### Work instructions
Report how many lines in the records below contain the word "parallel". Give only the number.

### Given information
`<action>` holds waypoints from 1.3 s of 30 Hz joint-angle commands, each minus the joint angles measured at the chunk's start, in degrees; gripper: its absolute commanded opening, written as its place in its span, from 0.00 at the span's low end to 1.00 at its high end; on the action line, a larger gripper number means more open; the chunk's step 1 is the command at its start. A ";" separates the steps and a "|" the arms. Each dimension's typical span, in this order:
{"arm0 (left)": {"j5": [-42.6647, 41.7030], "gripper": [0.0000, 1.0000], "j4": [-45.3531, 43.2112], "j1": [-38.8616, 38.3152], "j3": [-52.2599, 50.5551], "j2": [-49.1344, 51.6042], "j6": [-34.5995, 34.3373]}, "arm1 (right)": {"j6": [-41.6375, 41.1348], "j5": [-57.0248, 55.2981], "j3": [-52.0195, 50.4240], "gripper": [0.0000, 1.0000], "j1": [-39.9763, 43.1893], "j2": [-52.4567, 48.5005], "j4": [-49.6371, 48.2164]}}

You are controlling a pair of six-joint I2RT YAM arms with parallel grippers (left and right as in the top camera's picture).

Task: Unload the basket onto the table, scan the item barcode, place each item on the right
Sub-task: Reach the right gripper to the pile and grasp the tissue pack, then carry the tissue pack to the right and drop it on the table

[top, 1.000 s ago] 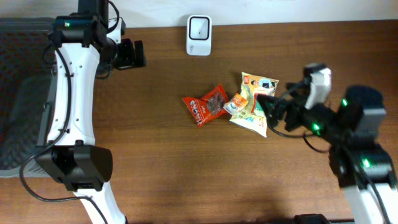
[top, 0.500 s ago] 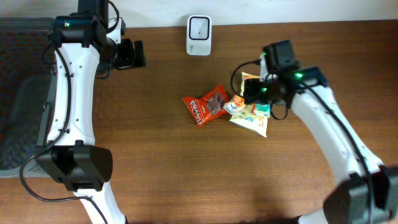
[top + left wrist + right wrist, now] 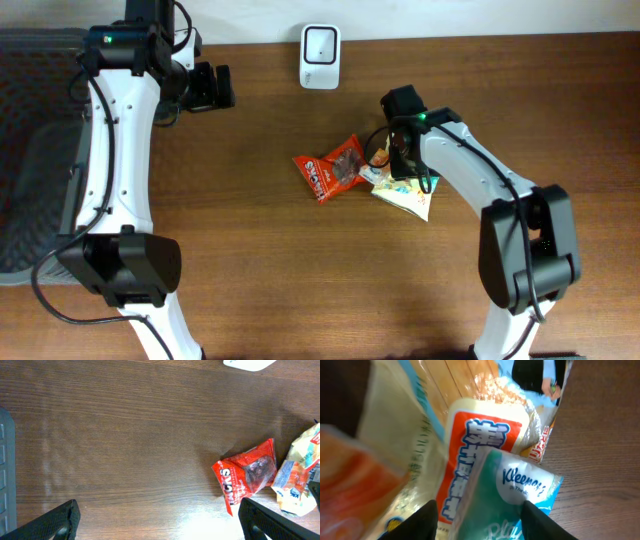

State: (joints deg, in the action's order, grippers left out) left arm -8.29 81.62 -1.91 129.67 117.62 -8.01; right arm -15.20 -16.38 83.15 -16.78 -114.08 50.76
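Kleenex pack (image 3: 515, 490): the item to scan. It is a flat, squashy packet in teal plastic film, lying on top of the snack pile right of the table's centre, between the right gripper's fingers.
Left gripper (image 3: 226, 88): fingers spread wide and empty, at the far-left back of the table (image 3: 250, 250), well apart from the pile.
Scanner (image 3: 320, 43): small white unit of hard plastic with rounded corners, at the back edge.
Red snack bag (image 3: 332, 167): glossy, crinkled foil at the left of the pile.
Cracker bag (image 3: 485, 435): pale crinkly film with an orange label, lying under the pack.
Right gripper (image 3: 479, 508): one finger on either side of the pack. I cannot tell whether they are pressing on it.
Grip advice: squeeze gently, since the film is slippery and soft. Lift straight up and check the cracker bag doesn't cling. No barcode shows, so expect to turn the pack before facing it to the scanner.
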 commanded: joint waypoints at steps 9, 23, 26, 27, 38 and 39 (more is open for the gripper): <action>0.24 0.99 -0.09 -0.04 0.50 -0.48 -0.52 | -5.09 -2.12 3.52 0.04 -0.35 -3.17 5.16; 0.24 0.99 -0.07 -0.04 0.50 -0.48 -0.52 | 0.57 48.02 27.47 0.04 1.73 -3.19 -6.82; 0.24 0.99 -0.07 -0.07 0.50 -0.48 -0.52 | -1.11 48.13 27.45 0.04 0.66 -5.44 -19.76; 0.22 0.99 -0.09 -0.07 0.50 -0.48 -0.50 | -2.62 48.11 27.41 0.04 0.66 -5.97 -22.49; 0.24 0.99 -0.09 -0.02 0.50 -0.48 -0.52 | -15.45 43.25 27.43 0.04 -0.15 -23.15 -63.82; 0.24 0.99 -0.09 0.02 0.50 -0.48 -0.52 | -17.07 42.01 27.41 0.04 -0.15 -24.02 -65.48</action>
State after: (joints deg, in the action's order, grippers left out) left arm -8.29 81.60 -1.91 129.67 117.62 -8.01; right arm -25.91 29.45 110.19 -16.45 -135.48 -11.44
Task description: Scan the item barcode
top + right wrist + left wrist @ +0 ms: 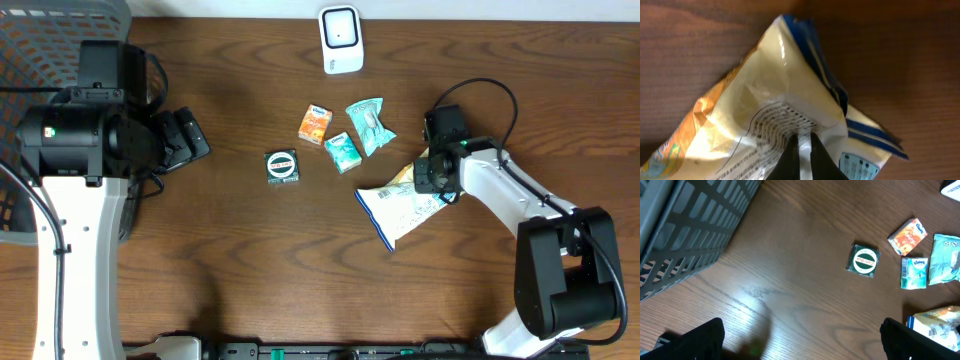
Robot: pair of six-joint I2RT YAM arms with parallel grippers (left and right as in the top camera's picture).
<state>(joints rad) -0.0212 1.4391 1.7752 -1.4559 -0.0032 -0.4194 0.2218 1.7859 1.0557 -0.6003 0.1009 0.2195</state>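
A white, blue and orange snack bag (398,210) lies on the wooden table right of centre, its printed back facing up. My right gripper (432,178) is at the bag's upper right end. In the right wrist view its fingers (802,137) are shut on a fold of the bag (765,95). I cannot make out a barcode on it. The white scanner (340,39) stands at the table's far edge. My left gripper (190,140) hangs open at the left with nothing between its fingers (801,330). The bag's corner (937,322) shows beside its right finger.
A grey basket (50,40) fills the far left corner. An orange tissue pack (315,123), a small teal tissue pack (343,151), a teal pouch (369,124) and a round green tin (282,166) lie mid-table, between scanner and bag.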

### Solution below
2